Que se passe-t-il si Cloudflare tombe ?
Votre application devient inaccessible, comme toute application derrière un proxy. C'est le compromis assumé de l'architecture. Pour les cas critiques, gardez une procédure de secours documentée : accès SSH direct depuis une IP de confiance, désactivation temporaire de la politique.
Puis-je l'utiliser depuis la Côte d'Ivoire sans latence ajoutée ?
Oui. Cloudflare dispose de points de présence en Afrique de l'Ouest, et l'authentification n'a lieu qu'à l'ouverture de session, pas à chaque page. Le surcoût perçu est négligeable pour un back-office. Le trafic vers l'origine passe ensuite par le réseau Anycast, souvent plus rapide qu'une route internet directe.

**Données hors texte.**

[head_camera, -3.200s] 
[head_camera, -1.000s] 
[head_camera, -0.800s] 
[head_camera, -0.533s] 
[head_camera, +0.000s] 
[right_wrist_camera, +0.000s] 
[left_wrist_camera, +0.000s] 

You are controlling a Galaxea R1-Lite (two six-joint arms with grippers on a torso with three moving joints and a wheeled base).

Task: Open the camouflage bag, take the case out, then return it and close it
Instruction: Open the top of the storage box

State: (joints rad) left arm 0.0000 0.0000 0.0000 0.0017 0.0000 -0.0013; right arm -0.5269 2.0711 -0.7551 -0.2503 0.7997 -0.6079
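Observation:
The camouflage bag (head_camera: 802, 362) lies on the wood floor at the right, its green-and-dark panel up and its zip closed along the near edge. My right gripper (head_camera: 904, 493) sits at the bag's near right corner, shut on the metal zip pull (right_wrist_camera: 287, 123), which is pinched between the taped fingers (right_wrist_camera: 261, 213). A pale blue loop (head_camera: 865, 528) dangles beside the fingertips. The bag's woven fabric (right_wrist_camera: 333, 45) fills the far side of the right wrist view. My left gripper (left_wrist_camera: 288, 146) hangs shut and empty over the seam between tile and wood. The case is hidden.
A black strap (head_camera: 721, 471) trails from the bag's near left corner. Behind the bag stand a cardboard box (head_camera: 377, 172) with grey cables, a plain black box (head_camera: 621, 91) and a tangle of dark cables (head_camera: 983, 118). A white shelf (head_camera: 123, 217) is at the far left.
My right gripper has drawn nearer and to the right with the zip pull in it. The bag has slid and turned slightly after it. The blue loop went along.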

Comment gérer les accès pour un prestataire externe temporaire ?
Ajoutez son adresse e-mail dans le bloc Include de la politique, avec le One-Time PIN comme méthode. Aucun compte à créer dans votre application, aucun mot de passe à transmettre. À la fin de la mission, retirez l'adresse : l'accès est révoqué immédiatement, sans intervention sur votre code.

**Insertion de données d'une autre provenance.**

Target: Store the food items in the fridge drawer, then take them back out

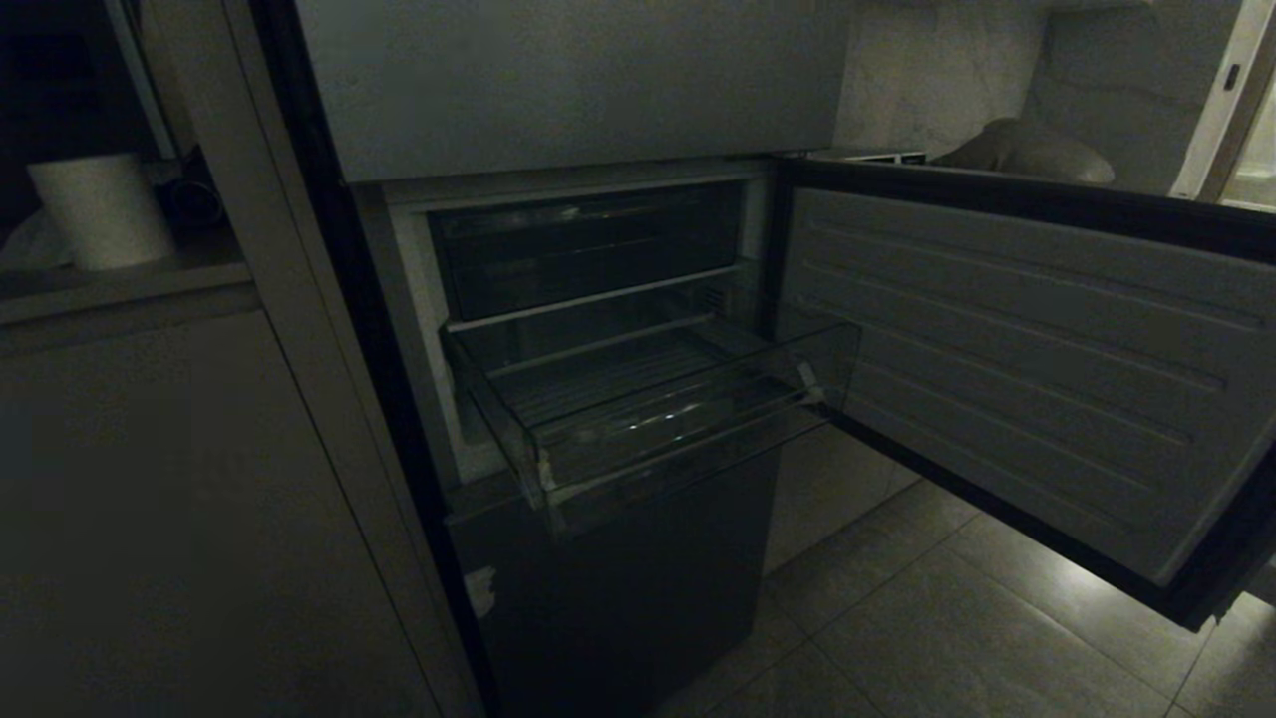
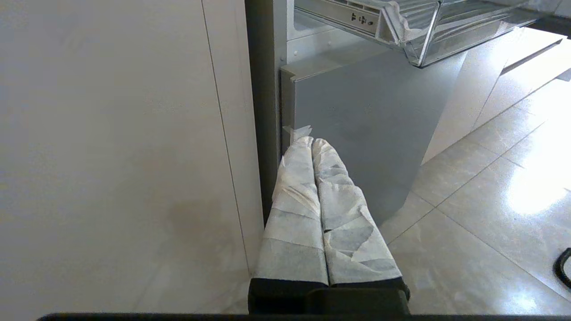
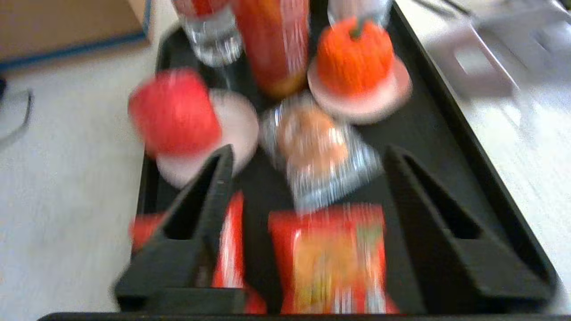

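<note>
Food items on the black tray (image 3: 464,147), like that round red piece (image 3: 175,111), look light, firm and a bit slick, so I'd have the spread-open right gripper (image 3: 308,174) pinch its widest middle, while the left gripper (image 2: 312,147) sits pressed together below the pulled-out, empty fridge drawer (image 1: 688,424).

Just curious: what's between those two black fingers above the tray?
Right wrist view: a clear-wrapped orange item and a red packet, under the open right gripper.

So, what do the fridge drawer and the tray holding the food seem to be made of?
The fridge drawer looks like clear, glossy plastic: its ribbed floor shows through the front lip, which catches highlights. The tray seems to be black plastic with a raised rim, probably matte, though motion blur leaves that open.
</note>
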Robot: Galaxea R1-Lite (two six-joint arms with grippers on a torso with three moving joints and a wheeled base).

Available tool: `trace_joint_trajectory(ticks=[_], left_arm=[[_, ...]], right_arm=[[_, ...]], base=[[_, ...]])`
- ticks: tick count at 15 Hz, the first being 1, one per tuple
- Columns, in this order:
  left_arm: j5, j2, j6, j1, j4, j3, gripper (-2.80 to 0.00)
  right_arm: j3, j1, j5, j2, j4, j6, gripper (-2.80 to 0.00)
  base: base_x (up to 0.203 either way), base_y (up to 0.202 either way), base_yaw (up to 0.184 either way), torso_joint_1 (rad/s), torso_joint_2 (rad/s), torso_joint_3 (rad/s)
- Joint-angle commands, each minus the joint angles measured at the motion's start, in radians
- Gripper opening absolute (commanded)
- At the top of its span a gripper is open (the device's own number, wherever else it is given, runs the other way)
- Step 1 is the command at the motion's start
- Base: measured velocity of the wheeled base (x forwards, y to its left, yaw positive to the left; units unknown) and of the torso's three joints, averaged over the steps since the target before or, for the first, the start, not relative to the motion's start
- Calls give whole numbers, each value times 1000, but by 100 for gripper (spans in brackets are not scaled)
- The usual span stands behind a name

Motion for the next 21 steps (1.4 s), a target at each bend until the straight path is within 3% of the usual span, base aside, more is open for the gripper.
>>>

Conclusion : le meilleur code est celui qui n'est jamais exécuté
En 2026, la question n'est plus « mon application est-elle bien codée ? ». Elle l'est peut-être, mais elle dépend de dépendances qui ne le sont pas toujours, et les CVE sortent plus vite que vous ne déployez. La question devient : qui a le droit d'exécuter mon code ?
Un Identity-Aware Proxy répond à cette question en amont. Face à des attaquants qui privilégient désormais l'identifiant volé au zero-day, et qui automatisent la reconnaissance avec des agents IA, une porte qui exige une identité vérifiable avant même de transmettre la requête est la défense la plus solide et la moins coûteuse à maintenir.
Le plus étonnant reste que cette capacité, réservée aux moyens de Google il y a quinze ans, tienne aujourd'hui dans une quinzaine de minutes de configuration et coûte zéro franc jusqu'à 50 utilisateurs.
Si vous avez un back-office, un Grafana, un phpMyAdmin, une API NestJS interne ou un /admin Django exposé quelque part avec un simple mot de passe, c'est probablement la meilleure heure que vous passerez sur votre infrastructure ce mois-ci.